Work to be completed => Here the job is to retype the data word for word while leaving the pictures aside.

★ ★ ★ ★ ★ ★ ★

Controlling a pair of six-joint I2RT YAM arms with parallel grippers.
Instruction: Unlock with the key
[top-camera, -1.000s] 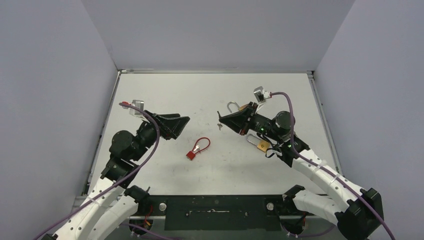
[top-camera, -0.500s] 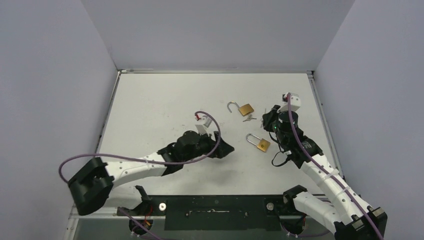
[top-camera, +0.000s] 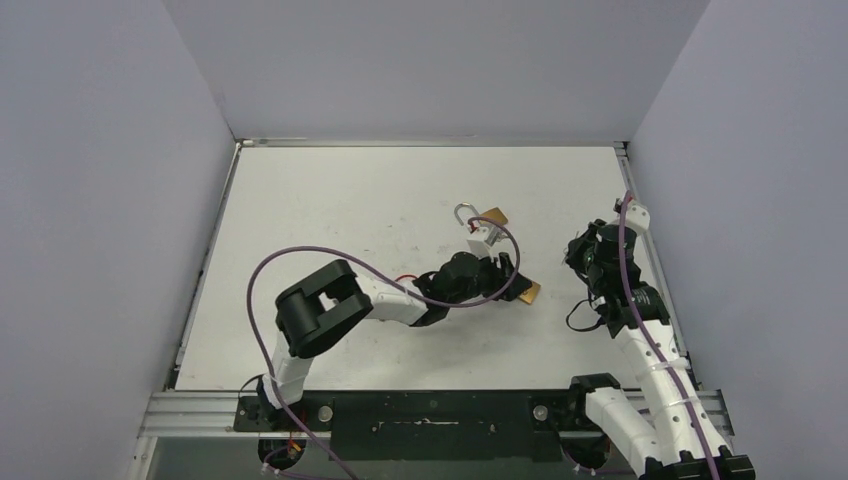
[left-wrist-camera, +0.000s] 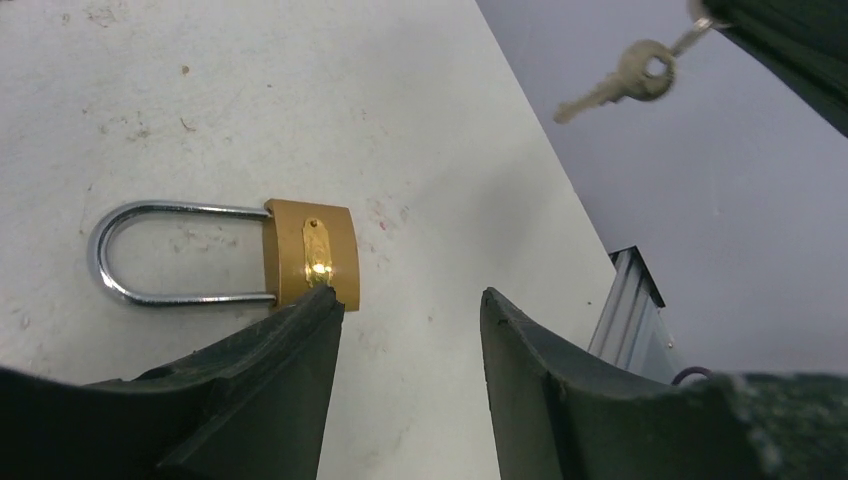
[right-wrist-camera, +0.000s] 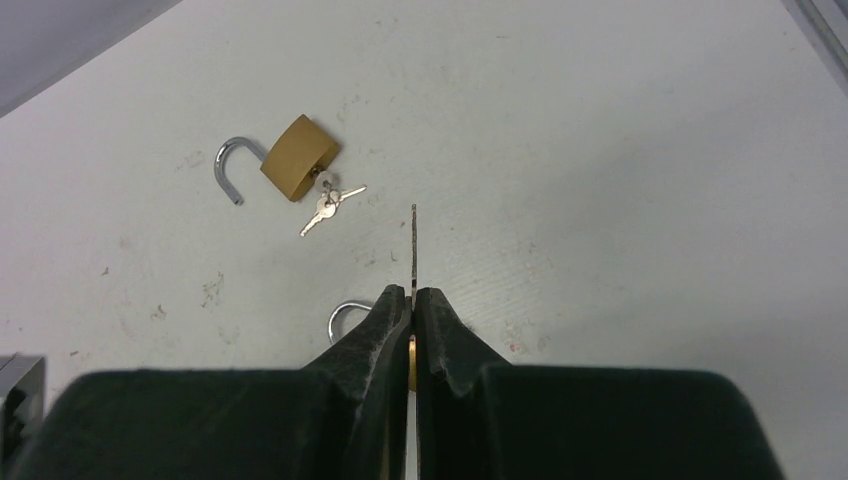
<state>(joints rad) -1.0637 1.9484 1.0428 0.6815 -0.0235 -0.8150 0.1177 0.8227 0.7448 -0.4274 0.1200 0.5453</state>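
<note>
- Padlock (left-wrist-camera: 310, 250), shackle shut, lies flat on the worktop (left-wrist-camera: 250, 80) right of centre. Its long axis runs across the left wrist view, shackle leftward.
- Left jaws stand apart and empty just short of its brass body, with one fingertip (left-wrist-camera: 305, 330) at the near edge. This arm is the nearer.
- Right jaws pinch the key (right-wrist-camera: 413, 240), blade forward, off to the padlock's right.
- A second padlock (right-wrist-camera: 290, 155), already open, lies farther back.

Brass padlock (left-wrist-camera: 310, 262) flat on table (left-wrist-camera: 250, 100) — just past the hand (left-wrist-camera: 408, 302), fingers apart.
</note>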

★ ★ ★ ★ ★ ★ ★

Solution =>
Controlling a pair of six-joint I2RT YAM arms with parallel grippers.
Instruction: Unlock with the key
[top-camera, -1.000s] 
[top-camera, -0.500s] 
[top-camera, +0.000s] 
[left-wrist-camera, +0.000s] 
[right-wrist-camera, +0.000s] 
<state>(joints rad) -1.0637 1.9484 1.0428 0.6815 -0.0235 -0.8150 0.1177 0.8227 0.7448 -0.4274 0.1200 0.5453</state>
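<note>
- Padlock (left-wrist-camera: 310, 250), shackle shut, lies flat on the worktop (left-wrist-camera: 250, 80) right of centre. Its long axis runs across the left wrist view, shackle leftward.
- Left jaws stand apart and empty just short of its brass body, with one fingertip (left-wrist-camera: 305, 330) at the near edge. This arm is the nearer.
- Right jaws pinch the key (right-wrist-camera: 413, 240), blade forward, off to the padlock's right.
- A second padlock (right-wrist-camera: 290, 155), already open, lies farther back.

Brass padlock (left-wrist-camera: 310, 262) flat on table (left-wrist-camera: 250, 100) — just past the hand (left-wrist-camera: 408, 302), fingers apart.
</note>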

There is nothing more to this exercise.